[Exercise prompt]: Filter this listing down to the lines that contain the word "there", and copy them.

[Data below]:
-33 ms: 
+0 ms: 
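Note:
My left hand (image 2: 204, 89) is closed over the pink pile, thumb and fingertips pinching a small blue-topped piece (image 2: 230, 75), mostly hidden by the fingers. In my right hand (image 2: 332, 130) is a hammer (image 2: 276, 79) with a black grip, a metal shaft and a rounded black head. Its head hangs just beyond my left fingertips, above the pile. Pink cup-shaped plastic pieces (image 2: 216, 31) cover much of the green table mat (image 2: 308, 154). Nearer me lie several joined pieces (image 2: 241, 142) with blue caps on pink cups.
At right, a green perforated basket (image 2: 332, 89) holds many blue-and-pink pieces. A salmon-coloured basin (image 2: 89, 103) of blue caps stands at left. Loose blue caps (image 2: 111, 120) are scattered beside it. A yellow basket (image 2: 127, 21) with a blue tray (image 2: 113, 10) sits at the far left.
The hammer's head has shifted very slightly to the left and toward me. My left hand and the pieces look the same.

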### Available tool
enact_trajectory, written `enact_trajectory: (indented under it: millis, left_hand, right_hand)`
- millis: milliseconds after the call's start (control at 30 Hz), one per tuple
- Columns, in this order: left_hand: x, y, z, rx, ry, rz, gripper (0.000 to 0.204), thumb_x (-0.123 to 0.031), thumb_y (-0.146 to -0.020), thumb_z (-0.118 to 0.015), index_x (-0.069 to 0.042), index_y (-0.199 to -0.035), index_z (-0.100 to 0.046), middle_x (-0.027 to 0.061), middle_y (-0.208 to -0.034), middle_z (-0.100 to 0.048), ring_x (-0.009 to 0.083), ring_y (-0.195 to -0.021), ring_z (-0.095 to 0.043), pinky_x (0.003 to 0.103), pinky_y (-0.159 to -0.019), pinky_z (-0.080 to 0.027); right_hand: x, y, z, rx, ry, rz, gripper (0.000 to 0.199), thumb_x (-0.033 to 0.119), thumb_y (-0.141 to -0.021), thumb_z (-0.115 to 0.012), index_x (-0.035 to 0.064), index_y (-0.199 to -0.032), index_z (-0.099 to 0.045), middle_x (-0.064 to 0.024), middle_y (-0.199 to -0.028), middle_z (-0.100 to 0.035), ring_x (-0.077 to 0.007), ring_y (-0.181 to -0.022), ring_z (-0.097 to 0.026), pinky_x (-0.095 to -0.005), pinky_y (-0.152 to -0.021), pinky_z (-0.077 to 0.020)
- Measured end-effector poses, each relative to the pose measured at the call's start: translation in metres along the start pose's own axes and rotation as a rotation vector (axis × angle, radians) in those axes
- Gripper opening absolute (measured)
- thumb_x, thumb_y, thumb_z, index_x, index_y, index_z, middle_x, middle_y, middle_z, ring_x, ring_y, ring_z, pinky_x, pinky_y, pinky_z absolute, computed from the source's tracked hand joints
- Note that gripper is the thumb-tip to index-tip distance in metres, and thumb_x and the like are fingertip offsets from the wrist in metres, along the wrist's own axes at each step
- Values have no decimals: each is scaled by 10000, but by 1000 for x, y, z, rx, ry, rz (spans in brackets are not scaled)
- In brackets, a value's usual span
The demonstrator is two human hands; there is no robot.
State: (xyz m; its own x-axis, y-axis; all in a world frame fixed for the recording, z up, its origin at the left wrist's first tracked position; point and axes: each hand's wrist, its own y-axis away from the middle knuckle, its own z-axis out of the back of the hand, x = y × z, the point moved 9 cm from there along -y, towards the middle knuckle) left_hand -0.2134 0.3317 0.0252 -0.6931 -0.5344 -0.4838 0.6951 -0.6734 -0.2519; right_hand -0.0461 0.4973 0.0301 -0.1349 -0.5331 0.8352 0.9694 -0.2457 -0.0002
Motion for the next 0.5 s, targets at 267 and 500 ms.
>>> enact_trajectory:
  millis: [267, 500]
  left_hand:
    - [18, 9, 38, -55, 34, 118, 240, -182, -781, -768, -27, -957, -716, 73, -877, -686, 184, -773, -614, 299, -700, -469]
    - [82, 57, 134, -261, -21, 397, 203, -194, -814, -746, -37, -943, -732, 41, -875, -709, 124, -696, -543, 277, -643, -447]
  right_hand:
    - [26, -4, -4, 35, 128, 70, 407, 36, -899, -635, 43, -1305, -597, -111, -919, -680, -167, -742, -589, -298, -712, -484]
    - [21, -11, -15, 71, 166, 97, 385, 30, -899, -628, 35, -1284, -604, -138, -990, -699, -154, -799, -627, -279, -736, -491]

[Answer]:
The demonstrator is two human hands; there is no robot.
State: (xyz m; its own x-axis, y-axis; all in a world frame fixed for the recording, z up, its origin at the left wrist's first tracked position; point and axes: each hand's wrist, its own y-axis away from the middle knuckle, its own z-axis out of the back of the hand, x = y × z, the point moved 9 cm from there along -y, towards the middle knuckle) left_hand -0.2134 0.3317 0.0252 -0.6931 -0.5344 -0.4838 0.6951 -0.6734 -0.2519; right_hand -0.0461 0.4973 0.0301 -0.1349 -0.5331 0.8352 0.9694 -0.2457 -0.0002

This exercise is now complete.